Task prompt: Output, word for word, the lines of this listing that fall between the line with "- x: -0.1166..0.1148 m" and the line with "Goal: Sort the", counting both of those lines, and no others.

#### Collected data

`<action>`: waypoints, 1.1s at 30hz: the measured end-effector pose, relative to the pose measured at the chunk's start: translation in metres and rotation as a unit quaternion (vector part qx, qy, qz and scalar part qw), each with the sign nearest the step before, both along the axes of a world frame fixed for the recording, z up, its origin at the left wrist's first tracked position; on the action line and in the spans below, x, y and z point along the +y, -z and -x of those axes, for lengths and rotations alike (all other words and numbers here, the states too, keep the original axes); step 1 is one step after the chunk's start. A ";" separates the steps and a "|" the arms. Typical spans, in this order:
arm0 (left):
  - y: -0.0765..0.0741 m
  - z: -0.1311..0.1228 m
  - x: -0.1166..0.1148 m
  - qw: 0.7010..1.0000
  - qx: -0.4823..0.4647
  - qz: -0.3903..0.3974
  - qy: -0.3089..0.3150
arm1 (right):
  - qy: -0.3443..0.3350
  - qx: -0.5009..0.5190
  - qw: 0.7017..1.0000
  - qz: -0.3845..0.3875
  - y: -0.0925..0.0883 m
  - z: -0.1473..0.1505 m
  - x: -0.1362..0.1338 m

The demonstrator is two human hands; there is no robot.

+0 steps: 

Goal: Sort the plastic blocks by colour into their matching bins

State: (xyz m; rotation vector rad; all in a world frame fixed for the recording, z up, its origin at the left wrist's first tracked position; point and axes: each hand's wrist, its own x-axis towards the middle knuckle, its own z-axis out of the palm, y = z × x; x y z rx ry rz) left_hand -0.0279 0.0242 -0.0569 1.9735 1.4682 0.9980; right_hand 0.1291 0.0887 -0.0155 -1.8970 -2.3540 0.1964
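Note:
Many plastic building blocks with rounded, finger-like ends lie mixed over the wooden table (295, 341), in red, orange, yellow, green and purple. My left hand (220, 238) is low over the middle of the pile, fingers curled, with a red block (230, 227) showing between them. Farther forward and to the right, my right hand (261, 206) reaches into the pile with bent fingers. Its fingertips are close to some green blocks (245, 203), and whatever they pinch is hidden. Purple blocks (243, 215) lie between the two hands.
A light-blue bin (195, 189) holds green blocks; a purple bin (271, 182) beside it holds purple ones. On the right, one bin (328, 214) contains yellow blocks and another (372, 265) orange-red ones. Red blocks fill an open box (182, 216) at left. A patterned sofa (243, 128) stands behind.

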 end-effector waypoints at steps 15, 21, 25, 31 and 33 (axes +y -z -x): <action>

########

Written answer:
  - x: -0.1166..0.1148 m
  - qw: 0.7010..1.0000
  - qx: -0.4823..0.4647
  - qz: -0.3903..0.3974
  - qy: -0.3089..0.3150
arm1 (right):
  - qy: -0.3443..0.3350
  - qx: -0.5009..0.5190
  - qw: 0.7017..1.0000
  - qz: -0.3845..0.3875
  - y: -0.0925..0.0883 m
  - z: -0.1473..0.1505 m
  - x: -0.1362..0.1338 m

The demonstrator is two human hands; there is no robot.

+0 steps: 

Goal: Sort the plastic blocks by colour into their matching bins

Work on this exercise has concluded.